La Hongrie est un exemple de cet effet à double tranchant. Le gouvernement national-conservateur de Viktor Orbán met délibérément l’équilibre des pouvoirs à rude épreuve ; il entend placer le parti en place, le Fidesz, au-dessus des institutions. Une situation que l’UE ne saurait tolérer.

Celle-ci oblige donc sans arrêt Viktor Orbán à faire marche arrière, par exemple sur sa politique à l’égard des médias ou de la banque centrale hongroise. Quand l’UE met les points sur les "i", Viktor Orbán bat en retraite avec force gesticulations : il joue les dociles – tout en faisant des clins d’œil pour bien montrer que s’il plie, ce n’est que sous la pression, et qu’il trouvera bien des moyens de mettre de l’eau dans le vin de Bruxelles. On assiste donc à une partie de ping-pong entre Viktor Orbán et l’UE, dans laquelle l’opposition hongroise fait de la figuration.

Pour schématiser : le fait qu’il existe à Bruxelles des gardiens de la morale démocratique a relégué l’opposition hongroise au second plan. Reste que ce petit jeu entre Bruxelles et Budapest n’est pas forcément de nature à favoriser en Hongrie ce qui ne saurait faire défaut dans (presque) aucun communiqué émanant de l’UE : le poids et les possibilités d’intervention de la société civile.

Le choix de la raison

Mais la cure d’austérité de l’UE peut aussi se traduire par des coupes sombres dans des sociétés qui ont mis des siècles à se former. C’est exactement ce qui se passe en Italie. L’Italie est un pays complexe et fragile du fait de son émergence tardive. C’est l’un des rares pays européens dont l’existence repose sur la multiplicité de ses identités régionales et surtout locales. C’est cela que les Italiens (et nous aussi) chérissent tant : une diversité qui est tout autant le fait de ses paysages que de ses traditions architecturales et, plus encore, culinaires.
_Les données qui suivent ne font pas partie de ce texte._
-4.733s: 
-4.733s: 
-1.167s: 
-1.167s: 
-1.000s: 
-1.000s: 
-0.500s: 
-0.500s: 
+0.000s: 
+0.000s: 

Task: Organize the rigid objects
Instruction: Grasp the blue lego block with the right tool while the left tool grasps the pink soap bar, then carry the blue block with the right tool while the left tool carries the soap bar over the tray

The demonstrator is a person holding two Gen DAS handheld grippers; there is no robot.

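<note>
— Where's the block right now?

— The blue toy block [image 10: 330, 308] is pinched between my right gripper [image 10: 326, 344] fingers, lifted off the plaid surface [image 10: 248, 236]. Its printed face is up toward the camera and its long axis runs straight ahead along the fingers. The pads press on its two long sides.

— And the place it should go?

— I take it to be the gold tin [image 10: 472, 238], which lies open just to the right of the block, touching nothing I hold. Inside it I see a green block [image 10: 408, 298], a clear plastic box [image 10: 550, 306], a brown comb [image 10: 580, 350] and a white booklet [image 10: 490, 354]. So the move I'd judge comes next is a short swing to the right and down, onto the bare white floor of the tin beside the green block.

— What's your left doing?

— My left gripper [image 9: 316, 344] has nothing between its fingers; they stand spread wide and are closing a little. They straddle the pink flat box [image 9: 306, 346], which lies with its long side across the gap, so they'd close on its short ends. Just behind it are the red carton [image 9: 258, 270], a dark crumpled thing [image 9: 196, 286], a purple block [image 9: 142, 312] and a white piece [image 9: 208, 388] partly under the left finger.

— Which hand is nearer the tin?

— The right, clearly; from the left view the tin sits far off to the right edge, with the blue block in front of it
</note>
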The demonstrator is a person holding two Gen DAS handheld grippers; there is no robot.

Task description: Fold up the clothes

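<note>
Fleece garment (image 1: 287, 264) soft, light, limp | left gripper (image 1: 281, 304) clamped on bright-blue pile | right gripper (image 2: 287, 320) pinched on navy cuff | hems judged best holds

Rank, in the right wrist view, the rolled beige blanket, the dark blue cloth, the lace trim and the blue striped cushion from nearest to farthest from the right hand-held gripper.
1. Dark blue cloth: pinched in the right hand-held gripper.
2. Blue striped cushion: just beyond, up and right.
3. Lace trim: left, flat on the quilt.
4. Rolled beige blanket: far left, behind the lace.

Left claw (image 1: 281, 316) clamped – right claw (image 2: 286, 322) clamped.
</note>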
Aujourd’hui, le pays doit se serrer la ceinture, et le déterminé Signore Monti, à qui les agences de notation – et dorénavant Silvio Berlusconi – n’accordent aucun répit, doit lâcher du lest partout où il peut : l’administration publique, le système de santé, la protection sociale, etc. La jungle (qui est aussi culturelle) des entités régionales et locales n’allait logiquement pas être épargnée.

Le gouvernement entend ainsi réduire drastiquement le nombre de provinces, de régions et de communes. C’est le choix de la raison, qui n’est pas celui de l’histoire ou du cœur. Ce que regrettent surtout les Italiens, c’est que cette décision ne soit pas le fruit de leur raisonnement logique ni de leur leur réflexion, mais émane d'une directive de Bruxelles. Les "petites patries" italiennes sont menacées, pour reprendre les termes du journaliste Francesco Merlo. Ces mini-patries sont peut-être dysfonctionnelles aux yeux de Bruxelles, et le sont à n’en pas douter, mais ce que Bruxelles oublie, c’est que la vraie vie des vrais gens n’est pas une affaire de fonctionnement ou de dysfonctionnement.

Hélas, les responsables politiques européens ne se penchent sur ce type de problématiques que lorsqu’ils goûtent eux-mêmes, en privé, aux joies que leur prodiguent en abondance, une auberge franconienne, un restaurant breton ou une trattoria piémontaise.